Michael Wiegand: I’ll give a couple more examples too that are out of the compliance and typical observability realm. The first is we’ve been talking to clients a lot about accessibility standards and one of the things that we can scan for is whether or not we failed certain accessibility checks, whether there’s high enough contrast between colors on our site and whether or not our site would work properly with a screen reader for those that are visually impaired. Being able to pass those checks too I think takes away from some potential lawsuit risk and also helps you just deliver better experiences overall for a broader set of your customers. The second case is around site speed. After our clients have implemented new sort of personalization features on their site, we were able to detect that they had taken a performance hit and they had seen some slower loading speeds on a lot of their key landing pages. That helped us think a little bit more thoughtfully about how we want to deploy those sort of personalization features for customers and what the trade-off is between performance and ultimately revenue from those pages, right? The perception of the user when they land and those pages load. Those are just a couple of different ways that we’ve been able to find some additional utility out of these observability tools. We haven’t really talked about the brass tacks of what a tool like this costs and what sort of pricing model they operate on. I think that’s really important because instead of having a minimum annual fee that you’re charged for the use of this platform like some other scanning platforms, you pay as you go with the number of scans that you’re doing for a lot of these tools. That becomes really critical for you to just dip your toe in the water. You spoke earlier, Aaron, about the time to value from these tools. When you can buy in at any sort of level you want to and there’s a very low minimum threshold for what sort of scans you want to run, that helps you realize that value a lot faster and understand what the tool is capable of, even at very low levels of investment. It’s not expensive to start and you can get a lot of value. 

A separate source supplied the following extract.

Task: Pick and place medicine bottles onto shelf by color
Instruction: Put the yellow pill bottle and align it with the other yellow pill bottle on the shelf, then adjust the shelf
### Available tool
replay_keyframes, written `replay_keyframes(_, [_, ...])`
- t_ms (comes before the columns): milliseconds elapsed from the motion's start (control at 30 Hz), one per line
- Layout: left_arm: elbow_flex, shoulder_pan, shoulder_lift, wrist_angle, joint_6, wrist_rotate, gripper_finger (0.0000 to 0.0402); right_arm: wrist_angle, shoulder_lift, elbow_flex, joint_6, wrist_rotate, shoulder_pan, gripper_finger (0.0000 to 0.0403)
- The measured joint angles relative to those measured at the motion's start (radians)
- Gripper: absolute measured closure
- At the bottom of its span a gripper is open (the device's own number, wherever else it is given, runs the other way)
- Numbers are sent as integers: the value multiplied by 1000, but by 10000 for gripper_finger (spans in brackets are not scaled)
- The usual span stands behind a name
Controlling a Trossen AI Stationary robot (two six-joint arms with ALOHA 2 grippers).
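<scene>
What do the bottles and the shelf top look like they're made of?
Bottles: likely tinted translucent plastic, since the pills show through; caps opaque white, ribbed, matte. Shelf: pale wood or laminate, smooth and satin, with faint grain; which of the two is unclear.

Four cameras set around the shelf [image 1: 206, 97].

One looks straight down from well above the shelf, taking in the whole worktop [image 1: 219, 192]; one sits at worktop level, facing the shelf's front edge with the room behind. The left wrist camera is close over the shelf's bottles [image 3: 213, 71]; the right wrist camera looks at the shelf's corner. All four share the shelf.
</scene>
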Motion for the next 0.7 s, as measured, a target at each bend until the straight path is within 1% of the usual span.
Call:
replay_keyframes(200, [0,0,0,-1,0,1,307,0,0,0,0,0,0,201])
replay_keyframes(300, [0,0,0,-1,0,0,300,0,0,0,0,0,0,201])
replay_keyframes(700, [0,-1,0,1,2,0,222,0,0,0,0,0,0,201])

Aaron Burnett: It’s almost unique in that it’s the one space where cost versus value returned is very nicely asymmetrical. Cost is low, value’s very high for relatively low investment, particularly that initial investment and initial implementation and the value delivered there. It only takes one letter from an enterprising attorney for your cost equation to change dramatically. You’ve both been fantastic. I really appreciate you taking the time to speak to me and to shed a little bit more light on the world of compliance monitoring and auditing. Thanks a lot for your expertise and your insights and for spending this time with me. 

Michael Wiegand: Yeah, it was a pleasure. 

Emily Brooks: Yeah, thanks for having me. Appreciate it.